With this sort of a statement, the duo’s absence raised a lot of questions. Some people asked whether the duo were invited. But some writers said formal or no formal invitation, comrades’ commitment to one another cannot be tampered by mere courtesy.
Reports said Clark was invited by the committee to write a tribute for Achebe at the Monday symposium in Abuja. But the poet was quoted as saying the invitation came 72 hours to the event and so he could not write it. Clark did not reply to a text sent to him by Sunday Vanguard on the claim.
On Soyinka, while a member of the committee said the Nobel Laureate was not invited and he could not explain whether it was done informally, Chairman of the committee, Prof. Uzodinma Nwala said the Nobel Laureate was invited. Nwala, who spoke on phone, added that Soyinka was invited formally and informally. In fact, Ike, Achebe’s son, reportedly, first called him on that. Nwala followed suit, and sent him a mail inviting him to the funeral.

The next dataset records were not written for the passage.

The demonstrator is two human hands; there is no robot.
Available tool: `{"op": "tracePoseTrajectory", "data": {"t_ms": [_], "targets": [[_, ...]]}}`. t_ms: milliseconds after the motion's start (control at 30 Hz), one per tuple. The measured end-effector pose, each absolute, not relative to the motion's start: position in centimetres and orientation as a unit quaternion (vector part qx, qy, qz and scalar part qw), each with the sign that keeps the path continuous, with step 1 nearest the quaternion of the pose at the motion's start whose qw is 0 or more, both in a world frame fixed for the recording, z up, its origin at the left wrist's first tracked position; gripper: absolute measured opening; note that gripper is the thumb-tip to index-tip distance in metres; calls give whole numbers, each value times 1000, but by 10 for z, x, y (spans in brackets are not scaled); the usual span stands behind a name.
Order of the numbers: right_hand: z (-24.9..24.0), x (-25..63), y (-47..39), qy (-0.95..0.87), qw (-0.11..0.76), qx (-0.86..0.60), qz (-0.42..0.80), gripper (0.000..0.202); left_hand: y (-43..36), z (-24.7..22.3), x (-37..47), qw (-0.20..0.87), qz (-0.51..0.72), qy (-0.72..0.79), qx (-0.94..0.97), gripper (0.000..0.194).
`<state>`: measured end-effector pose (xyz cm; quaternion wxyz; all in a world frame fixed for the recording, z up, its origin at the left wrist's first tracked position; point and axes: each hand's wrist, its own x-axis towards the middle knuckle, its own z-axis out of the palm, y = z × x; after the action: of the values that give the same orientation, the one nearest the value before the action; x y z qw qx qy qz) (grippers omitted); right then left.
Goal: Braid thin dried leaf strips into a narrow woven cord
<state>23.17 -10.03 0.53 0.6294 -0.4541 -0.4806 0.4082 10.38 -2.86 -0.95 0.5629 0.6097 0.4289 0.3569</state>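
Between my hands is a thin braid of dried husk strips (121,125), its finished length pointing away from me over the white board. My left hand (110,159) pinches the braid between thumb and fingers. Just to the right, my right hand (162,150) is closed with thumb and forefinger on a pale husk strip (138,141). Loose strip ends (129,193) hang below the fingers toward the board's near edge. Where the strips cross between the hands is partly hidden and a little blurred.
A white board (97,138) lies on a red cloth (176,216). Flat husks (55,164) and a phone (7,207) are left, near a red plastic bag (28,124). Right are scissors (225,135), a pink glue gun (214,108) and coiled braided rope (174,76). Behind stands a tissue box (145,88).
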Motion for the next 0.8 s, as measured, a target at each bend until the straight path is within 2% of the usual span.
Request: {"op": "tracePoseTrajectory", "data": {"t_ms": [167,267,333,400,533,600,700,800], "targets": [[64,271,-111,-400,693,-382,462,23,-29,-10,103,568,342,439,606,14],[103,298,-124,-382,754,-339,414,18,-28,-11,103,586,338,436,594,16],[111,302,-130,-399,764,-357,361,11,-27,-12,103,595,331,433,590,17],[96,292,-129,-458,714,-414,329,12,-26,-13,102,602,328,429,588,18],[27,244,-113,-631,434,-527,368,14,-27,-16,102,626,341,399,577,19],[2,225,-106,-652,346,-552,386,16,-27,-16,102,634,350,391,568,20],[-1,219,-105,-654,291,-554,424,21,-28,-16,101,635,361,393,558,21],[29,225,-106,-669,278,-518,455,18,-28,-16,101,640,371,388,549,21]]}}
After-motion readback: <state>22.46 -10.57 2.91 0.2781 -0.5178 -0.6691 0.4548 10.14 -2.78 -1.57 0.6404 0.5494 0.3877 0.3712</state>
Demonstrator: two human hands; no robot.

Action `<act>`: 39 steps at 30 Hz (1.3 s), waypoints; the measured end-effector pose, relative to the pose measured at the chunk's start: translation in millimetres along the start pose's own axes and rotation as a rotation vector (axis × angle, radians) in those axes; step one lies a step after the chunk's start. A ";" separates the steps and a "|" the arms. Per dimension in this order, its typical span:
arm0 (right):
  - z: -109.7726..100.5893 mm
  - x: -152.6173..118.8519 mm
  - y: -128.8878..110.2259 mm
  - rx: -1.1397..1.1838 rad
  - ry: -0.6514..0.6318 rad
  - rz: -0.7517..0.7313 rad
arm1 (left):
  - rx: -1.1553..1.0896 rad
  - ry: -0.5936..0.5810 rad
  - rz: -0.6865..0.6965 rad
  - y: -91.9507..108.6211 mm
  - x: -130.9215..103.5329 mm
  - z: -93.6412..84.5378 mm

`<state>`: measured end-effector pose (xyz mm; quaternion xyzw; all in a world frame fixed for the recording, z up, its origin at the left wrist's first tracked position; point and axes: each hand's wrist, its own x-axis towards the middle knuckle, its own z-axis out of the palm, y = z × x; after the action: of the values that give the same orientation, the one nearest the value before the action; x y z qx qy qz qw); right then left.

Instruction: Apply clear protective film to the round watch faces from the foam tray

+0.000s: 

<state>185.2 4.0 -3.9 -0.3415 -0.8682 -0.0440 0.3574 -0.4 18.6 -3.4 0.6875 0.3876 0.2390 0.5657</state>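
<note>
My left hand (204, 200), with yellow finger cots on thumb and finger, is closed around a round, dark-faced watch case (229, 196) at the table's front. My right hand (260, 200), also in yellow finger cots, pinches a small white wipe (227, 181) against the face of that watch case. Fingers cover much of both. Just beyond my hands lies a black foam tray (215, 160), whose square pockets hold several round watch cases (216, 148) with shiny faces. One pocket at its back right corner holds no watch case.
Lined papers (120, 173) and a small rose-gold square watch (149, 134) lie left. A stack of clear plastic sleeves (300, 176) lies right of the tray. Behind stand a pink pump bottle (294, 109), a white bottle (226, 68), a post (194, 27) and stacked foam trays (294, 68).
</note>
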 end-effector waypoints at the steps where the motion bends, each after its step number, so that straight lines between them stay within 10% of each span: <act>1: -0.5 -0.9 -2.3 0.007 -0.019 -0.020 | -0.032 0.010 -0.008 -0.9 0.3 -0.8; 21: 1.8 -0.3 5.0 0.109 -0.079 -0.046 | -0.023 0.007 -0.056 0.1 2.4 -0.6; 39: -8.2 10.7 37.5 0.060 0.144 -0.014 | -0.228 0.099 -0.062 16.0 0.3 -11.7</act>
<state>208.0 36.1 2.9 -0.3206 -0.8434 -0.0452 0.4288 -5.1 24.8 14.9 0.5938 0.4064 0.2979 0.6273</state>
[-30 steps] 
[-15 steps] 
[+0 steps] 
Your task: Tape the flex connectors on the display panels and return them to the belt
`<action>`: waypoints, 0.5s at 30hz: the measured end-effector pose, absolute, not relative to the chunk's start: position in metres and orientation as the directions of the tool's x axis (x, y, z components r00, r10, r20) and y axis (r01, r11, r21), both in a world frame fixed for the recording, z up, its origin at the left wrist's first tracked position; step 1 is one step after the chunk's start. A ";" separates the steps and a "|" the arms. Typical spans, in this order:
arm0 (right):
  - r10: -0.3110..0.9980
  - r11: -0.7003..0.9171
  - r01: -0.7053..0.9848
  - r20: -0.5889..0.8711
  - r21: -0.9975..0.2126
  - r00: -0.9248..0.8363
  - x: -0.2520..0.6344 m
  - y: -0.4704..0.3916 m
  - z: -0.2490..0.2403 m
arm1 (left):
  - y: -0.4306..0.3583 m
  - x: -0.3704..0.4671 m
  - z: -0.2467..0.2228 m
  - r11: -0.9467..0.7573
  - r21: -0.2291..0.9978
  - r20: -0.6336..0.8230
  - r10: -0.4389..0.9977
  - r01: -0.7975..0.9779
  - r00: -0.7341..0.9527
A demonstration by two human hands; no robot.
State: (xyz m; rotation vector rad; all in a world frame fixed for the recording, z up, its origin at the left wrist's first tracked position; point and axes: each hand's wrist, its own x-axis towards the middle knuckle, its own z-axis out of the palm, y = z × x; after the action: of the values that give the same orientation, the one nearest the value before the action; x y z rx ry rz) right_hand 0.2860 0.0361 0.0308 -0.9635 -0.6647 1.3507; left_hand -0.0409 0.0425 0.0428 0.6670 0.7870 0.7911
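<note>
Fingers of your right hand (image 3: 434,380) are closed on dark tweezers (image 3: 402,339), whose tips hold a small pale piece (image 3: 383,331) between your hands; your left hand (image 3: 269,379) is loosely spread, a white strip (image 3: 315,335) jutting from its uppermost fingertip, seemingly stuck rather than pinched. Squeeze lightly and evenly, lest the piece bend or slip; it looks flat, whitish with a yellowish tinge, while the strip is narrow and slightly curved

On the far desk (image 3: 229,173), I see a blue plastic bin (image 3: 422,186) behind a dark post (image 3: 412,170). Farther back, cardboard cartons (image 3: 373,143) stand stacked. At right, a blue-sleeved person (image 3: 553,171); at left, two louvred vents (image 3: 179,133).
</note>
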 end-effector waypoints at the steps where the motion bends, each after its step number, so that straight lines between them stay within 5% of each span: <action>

But Soyinka did not attend. In fact, days to the week-long funeral, Soyinka gave an interview which some people saw in bad taste, among which was that Achebe should not have written There Was a Country, and that he was not the father of African literature, a tag even Achebe shrugged off.
However, a source close to the transition committee said Soyinka’s absence was not a surprise as both were not friends. The source said the release about a quartet was a just a public relations stunt and that Achebe and Clark also were not close friends. “Yes, there could be some invitations but that did not mean the trio were friends”. The source wondered why people thought Soyinka and Achebe were friends, their being fellow writers, from same university and Biafran connection among others notwithstanding.
A writer and scholar, Prof. Obi Iwuanyanwu, who lives in US, said,” All these talks about a pioneer quartet is totally made up and a fiction of a hyperactive imagination. It doesn’t exist; it never existed. And in spite of all side shows, Achebe’s funeral has come and gone. Smaller masquerades always angle for a ray of sunshine when the big masquerade is at the village square. But literature is about eternal conversation, even when we have little to talk about. So, your question is valid. The speculations that follow it are likewise valid.”